Legal claims defining the scope of protection. Each claim is shown in both the original legal language and a plain English translation.
1. A spatial audio encoder, comprising: an apparatus for generating a multi-channel synthesizer control signal, the apparatus including: a signal analyzer for analyzing a multi-channel input signal; a smoothing information calculator for determining smoothing control information in response to the signal analyzer, the smoothing information calculator being operative to determine the smoothing control information such that, in response to the smoothing control information, a synthesizer-side post-processor generates a post-processed reconstruction parameter or a post-processed quantity derived from the reconstruction parameter for a time portion of an input signal to be processed; and a data generator for generating a control signal representing the smoothing control information as the multi-channel synthesizer control signal; a downmixer configured for generating a downmix signal from the multi-channel input signal; and a spatial parameter extraction device for extracting spatial parameters from the multi-channel input signal, wherein the spatial audio encoder is configured for transmitting or storing the downmix signal, the spatial parameters and the multi-channel synthesizer control signal.
A spatial audio encoder analyzes a multi-channel audio input to determine smoothing control information. It includes a signal analyzer that examines the input, and a smoothing information calculator that uses the analyzer's output to decide how much smoothing a decoder-side post-processor should apply to reconstruction parameters. A data generator then creates a control signal representing this smoothing information. The encoder also generates a downmix signal and extracts spatial parameters from the multi-channel input. Finally, it transmits or stores the downmix signal, spatial parameters, and the smoothing control signal.
2. The spatial audio encoder in accordance with claim 1 , in which the signal analyzer is operative to analyze a change of a multi-channel signal characteristic from a first time portion of the multi-channel input signal to a later second time portion of the multi-channel input signal, and in which the smoothing information calculator is operative to determine a smoothing time constant information based on the analyzed change.
The spatial audio encoder of claim 1 analyzes changes in the multi-channel audio signal over time. Specifically, it looks at how the signal characteristics change from an earlier time portion to a later time portion of the audio. Based on this analysis, the smoothing information calculator determines a smoothing time constant that dictates the duration of the smoothing to be applied. This time constant is then used to control the post-processing of the reconstruction parameters.
3. The spatial audio encoder in accordance with claim 2 , in which the data generator is operative to generate, as the smoothing control information, a signal indicating a certain smoothing time constant value from a set of values known to the synthesizer-side post-processor.
In the spatial audio encoder of claim 2, the data generator creates a signal indicating a specific smoothing time constant value. This value is chosen from a set of pre-defined values that are already known to the post-processor on the decoder side.
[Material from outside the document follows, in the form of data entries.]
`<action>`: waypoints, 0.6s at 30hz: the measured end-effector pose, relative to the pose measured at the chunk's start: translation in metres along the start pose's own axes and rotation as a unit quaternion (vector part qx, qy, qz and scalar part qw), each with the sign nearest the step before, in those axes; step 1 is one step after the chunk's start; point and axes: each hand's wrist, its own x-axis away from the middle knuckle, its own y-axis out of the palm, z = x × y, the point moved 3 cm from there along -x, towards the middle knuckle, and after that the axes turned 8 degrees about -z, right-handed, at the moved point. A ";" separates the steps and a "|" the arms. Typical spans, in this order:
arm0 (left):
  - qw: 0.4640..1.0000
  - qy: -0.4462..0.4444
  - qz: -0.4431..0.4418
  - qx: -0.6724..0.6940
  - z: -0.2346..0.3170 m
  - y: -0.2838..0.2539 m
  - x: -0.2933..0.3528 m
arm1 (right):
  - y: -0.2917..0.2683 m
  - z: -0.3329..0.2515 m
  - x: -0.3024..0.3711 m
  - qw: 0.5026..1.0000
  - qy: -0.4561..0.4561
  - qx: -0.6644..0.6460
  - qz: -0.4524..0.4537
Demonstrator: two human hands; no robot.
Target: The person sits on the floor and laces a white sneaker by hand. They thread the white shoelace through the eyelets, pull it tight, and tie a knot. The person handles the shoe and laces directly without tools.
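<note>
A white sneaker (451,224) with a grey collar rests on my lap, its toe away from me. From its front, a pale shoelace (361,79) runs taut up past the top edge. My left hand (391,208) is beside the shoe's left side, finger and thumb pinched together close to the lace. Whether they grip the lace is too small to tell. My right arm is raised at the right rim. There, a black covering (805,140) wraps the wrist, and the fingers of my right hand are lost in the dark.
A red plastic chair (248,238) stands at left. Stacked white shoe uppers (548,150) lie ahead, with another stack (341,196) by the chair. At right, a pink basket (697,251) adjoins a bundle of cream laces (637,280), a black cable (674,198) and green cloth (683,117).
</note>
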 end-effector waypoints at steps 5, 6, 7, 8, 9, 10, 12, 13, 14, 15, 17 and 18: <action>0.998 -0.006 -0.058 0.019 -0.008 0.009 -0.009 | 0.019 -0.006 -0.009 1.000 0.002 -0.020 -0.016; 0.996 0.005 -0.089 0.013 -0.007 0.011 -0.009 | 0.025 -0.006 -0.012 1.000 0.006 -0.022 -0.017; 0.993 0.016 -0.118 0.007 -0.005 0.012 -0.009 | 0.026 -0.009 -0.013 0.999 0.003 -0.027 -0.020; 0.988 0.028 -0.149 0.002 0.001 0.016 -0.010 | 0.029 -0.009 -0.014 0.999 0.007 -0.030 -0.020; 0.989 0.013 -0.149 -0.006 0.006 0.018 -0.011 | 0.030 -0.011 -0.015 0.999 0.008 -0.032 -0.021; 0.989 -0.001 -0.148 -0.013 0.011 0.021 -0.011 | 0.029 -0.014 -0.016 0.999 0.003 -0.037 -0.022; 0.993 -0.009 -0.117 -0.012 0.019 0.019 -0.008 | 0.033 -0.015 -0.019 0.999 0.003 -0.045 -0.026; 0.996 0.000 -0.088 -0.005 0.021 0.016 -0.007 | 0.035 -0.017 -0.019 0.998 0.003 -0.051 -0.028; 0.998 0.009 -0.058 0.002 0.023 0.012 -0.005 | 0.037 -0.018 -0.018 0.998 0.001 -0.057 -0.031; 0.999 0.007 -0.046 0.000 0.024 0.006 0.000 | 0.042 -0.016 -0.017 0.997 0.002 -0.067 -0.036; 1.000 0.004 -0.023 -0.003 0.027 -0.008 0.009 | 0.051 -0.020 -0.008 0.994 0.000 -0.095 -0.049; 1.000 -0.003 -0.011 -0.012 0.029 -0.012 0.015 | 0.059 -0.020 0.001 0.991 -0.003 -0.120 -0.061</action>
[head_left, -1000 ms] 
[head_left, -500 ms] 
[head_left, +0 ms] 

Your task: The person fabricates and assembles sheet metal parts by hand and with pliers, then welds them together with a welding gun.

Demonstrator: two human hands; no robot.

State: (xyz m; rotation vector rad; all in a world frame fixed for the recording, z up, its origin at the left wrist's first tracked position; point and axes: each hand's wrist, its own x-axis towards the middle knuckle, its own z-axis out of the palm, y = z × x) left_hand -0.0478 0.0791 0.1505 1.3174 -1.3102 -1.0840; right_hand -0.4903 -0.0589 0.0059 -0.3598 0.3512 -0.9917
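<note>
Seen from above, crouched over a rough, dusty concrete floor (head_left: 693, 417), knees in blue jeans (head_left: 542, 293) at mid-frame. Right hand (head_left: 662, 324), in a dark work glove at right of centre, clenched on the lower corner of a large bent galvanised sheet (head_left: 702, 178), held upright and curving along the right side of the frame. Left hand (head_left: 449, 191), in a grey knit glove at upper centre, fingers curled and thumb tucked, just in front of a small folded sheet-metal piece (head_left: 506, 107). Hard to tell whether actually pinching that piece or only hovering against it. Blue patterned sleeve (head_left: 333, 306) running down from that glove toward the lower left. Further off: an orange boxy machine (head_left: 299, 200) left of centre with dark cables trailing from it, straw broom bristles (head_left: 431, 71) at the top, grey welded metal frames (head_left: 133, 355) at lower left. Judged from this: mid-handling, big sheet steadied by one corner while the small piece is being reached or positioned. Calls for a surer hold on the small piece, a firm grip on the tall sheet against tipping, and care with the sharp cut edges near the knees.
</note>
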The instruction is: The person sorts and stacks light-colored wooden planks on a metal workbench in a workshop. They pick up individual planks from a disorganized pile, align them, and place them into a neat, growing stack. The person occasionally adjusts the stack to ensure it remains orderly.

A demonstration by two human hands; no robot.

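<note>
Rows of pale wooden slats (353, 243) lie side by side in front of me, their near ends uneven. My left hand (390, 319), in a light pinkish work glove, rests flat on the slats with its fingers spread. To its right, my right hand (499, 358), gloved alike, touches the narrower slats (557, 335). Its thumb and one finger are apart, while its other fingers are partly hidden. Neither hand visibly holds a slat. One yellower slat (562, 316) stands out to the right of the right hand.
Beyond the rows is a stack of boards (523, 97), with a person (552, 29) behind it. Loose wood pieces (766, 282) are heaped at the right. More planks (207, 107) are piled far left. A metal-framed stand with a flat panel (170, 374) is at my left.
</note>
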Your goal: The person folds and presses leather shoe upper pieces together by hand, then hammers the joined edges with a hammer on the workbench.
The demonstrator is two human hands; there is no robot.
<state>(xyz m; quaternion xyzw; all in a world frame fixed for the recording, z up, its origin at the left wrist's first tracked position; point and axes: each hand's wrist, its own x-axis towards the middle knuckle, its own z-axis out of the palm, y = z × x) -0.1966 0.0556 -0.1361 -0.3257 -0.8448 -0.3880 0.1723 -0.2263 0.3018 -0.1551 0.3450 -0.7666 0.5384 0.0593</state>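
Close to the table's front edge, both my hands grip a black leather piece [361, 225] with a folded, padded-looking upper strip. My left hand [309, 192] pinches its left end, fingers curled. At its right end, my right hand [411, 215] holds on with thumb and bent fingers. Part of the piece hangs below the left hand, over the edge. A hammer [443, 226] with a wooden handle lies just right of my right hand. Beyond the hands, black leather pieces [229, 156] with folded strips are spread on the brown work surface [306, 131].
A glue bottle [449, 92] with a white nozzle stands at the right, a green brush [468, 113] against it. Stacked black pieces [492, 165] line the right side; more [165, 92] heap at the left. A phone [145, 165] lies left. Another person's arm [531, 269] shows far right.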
The post-processor then uses this known value to smooth the reconstruction parameters.
4. Apparatus in accordance with claim 2 , in which the signal analyzer is operative to determine whether a point source exists based on an inter-channel coherence parameter for a multi-channel input signal time portion, and in which the smoothing information calculator or the data generator are only active when the signal analyzer has determined that a point source exists.
In the spatial audio encoder of claim 2, the signal analyzer determines if a point source (a distinct sound source location) exists in the audio based on inter-channel coherence. The smoothing information calculator and data generator are only activated if the signal analyzer detects the presence of a point source. If no point source is detected, smoothing is not applied.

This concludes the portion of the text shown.